Task to carry out >>
Leaving out the pictures, return word for word the stretch of entries below from the line holding "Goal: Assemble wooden" through the line holding "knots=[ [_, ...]".

** Opening Given records block **

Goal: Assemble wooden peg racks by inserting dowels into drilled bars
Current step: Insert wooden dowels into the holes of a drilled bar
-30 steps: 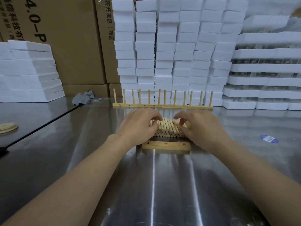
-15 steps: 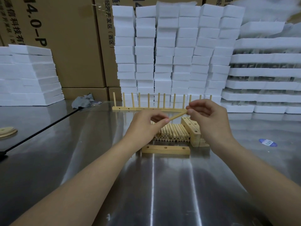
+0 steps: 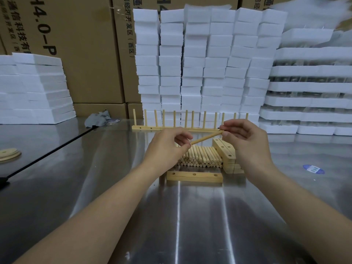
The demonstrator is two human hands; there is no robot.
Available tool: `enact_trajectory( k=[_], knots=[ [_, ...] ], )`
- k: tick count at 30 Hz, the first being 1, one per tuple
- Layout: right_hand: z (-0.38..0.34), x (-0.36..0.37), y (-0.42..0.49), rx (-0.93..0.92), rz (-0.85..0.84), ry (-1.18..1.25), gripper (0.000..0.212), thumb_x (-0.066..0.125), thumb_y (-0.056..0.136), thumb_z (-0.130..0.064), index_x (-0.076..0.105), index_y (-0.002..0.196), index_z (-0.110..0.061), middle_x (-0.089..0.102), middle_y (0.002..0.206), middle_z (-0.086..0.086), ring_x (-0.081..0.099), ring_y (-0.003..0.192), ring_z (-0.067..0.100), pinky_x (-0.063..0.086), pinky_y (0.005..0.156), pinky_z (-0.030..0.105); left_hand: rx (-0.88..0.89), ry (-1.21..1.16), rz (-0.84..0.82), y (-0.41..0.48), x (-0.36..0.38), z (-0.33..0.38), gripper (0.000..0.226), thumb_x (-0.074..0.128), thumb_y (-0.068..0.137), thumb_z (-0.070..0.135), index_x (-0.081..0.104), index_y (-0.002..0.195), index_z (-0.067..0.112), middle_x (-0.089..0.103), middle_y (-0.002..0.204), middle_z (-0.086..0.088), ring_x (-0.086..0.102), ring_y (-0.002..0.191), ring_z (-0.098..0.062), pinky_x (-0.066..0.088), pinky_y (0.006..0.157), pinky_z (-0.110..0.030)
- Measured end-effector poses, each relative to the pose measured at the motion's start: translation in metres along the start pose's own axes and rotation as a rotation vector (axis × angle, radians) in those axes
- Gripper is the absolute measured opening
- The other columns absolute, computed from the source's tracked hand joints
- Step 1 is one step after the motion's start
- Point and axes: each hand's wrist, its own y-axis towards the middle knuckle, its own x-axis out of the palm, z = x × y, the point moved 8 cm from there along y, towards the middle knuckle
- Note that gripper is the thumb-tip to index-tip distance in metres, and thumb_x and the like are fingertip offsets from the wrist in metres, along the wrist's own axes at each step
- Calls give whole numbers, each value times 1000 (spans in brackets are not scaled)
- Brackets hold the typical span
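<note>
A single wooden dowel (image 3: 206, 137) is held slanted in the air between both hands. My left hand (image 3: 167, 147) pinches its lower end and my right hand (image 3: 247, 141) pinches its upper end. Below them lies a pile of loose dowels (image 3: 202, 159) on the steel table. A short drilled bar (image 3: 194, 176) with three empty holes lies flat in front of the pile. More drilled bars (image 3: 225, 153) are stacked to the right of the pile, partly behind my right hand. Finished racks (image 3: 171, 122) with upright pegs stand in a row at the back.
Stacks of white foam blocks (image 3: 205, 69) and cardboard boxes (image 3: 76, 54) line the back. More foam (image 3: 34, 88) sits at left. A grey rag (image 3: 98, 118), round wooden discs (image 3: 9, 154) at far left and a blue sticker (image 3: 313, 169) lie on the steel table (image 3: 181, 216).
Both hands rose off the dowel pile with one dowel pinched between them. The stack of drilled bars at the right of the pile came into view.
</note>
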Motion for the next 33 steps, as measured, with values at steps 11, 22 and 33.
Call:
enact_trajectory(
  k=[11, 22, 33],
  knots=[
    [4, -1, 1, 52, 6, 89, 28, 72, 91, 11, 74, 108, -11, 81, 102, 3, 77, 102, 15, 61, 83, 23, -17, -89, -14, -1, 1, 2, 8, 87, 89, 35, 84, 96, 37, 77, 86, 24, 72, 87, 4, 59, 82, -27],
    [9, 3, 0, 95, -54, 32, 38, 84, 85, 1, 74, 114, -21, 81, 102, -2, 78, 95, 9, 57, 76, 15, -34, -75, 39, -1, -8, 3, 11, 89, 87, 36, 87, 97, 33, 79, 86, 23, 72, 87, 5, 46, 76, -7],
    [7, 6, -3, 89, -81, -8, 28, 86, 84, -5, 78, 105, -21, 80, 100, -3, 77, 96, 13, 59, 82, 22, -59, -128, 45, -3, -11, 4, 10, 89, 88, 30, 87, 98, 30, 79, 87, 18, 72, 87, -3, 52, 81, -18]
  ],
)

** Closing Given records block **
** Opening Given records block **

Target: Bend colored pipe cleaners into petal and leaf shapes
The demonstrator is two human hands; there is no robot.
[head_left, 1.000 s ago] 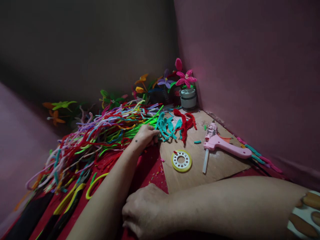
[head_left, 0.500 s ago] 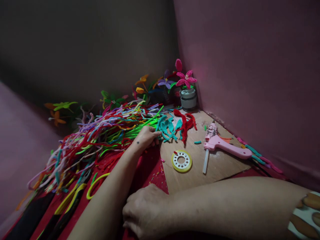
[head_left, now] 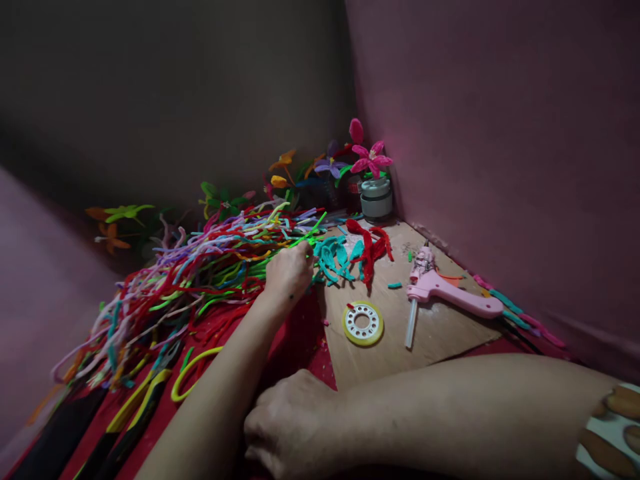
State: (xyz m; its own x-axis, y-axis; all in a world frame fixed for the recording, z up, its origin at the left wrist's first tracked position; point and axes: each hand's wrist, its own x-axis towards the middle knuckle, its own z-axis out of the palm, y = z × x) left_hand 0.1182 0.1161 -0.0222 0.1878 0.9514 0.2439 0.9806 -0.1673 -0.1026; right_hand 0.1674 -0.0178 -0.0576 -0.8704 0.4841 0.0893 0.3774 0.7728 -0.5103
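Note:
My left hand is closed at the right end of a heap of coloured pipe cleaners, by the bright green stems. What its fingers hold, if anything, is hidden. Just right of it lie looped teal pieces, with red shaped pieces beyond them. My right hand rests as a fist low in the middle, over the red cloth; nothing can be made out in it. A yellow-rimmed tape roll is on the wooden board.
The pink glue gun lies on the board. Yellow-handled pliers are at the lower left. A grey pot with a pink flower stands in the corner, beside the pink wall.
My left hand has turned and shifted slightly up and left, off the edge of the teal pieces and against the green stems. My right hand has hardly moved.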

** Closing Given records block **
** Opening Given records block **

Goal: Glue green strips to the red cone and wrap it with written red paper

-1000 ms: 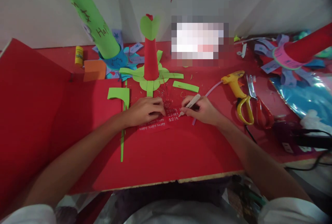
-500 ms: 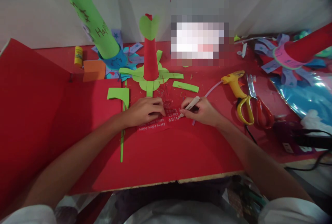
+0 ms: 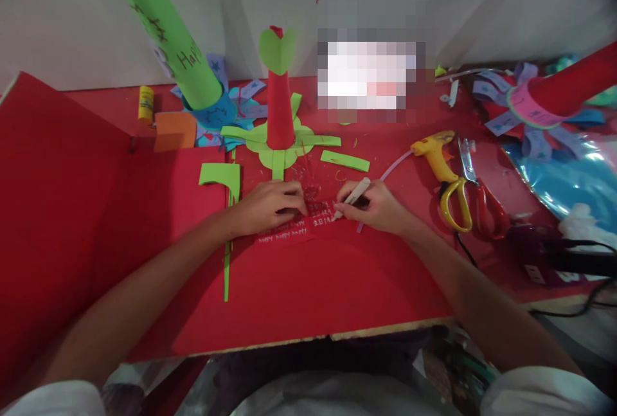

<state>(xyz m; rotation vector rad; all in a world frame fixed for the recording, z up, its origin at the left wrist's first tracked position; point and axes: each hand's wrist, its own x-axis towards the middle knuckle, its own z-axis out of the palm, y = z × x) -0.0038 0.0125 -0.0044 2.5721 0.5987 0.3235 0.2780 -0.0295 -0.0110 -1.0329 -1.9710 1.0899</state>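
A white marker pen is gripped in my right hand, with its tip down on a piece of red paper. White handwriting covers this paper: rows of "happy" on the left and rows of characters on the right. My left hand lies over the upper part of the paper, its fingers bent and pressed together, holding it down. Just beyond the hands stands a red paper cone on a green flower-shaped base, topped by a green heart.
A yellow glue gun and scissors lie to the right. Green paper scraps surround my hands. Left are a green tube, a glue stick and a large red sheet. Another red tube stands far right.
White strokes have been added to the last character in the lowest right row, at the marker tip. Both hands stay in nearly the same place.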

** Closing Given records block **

Your response >>
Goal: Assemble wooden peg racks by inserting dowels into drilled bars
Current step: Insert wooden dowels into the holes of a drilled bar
-30 steps: 
-15 steps: 
+0 steps: 
The demonstrator is two human hands; there is no robot.
Available tool: `enact_trajectory( k=[_], knots=[ [_, ...] ], )`

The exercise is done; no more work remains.